Finance Fridays – Spending differences

We were looking at motoring penalties and fines for last week's Finance Fridays. This week we are talking about the differences in finances between older and younger generations and how they spend it.

Do you remember the advert encouraging men to spend a month's salary on an engagement ring for their potential wife-to-be? It was part of a campaign by diamond company De Beers to promote the buying of expensive jewellery. This followed their long running campaign which started in 1947 and ensured people that, 'A Diamond is Forever'. For many generations this came as standard practice. It's not surprising that insurance company Insure4Retirement, who specialise in policies for the over 50s, found that 73% of people who were quoted for a policy that included jewellery as part of the cover required had gems and precious metals worth over £5,000.

In contrast Millennials, defined as those born between the early 1980s and late 1990s, don't have the asset wealth as their older counterparts. This isn't just due to not having the same amount of time to accumulate such assets. Whilst home ownership was once seen a part of the next step in growing up and settling down now younger generations find they may be paying rent for the rest of their lives. With student debt and rising house prices the chance to get on the property ladder has become ever harder

With no bricks or mortar to call their own Millennials seem to have less need for material items. Music and films are streamed rather than buying CDs and DVDs. Books and magazines are read on phones and tablets without the need for paper. A popular path to follow is one set out by The Minimalists with their regular blog posts, podcasts, videos and talks.

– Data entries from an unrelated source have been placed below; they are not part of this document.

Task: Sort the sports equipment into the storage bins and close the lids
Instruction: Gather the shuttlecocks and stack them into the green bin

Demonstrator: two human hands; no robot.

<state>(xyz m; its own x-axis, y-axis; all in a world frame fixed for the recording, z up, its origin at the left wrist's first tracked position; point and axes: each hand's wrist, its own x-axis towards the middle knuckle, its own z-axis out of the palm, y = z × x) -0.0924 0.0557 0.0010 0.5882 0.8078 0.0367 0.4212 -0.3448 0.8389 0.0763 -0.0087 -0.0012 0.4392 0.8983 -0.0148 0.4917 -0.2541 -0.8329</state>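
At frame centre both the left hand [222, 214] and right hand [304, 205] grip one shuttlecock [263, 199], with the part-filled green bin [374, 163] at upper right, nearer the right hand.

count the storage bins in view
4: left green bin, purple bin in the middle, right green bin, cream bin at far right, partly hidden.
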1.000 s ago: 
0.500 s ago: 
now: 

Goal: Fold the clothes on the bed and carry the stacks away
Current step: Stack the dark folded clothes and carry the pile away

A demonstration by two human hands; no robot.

Marriage rates have been in steady decline since the 1970s so fewer couples are no longer having the opportunity to give and receive expensive pieces of jewellery such as engagement and wedding rings. In the past consumers have been swayed into buying new pieces of jewellery through clever marketing campaigns. The creation and popularity of rings such as eternity and trilogy was down to advertising but those young consumers are no longer the target group.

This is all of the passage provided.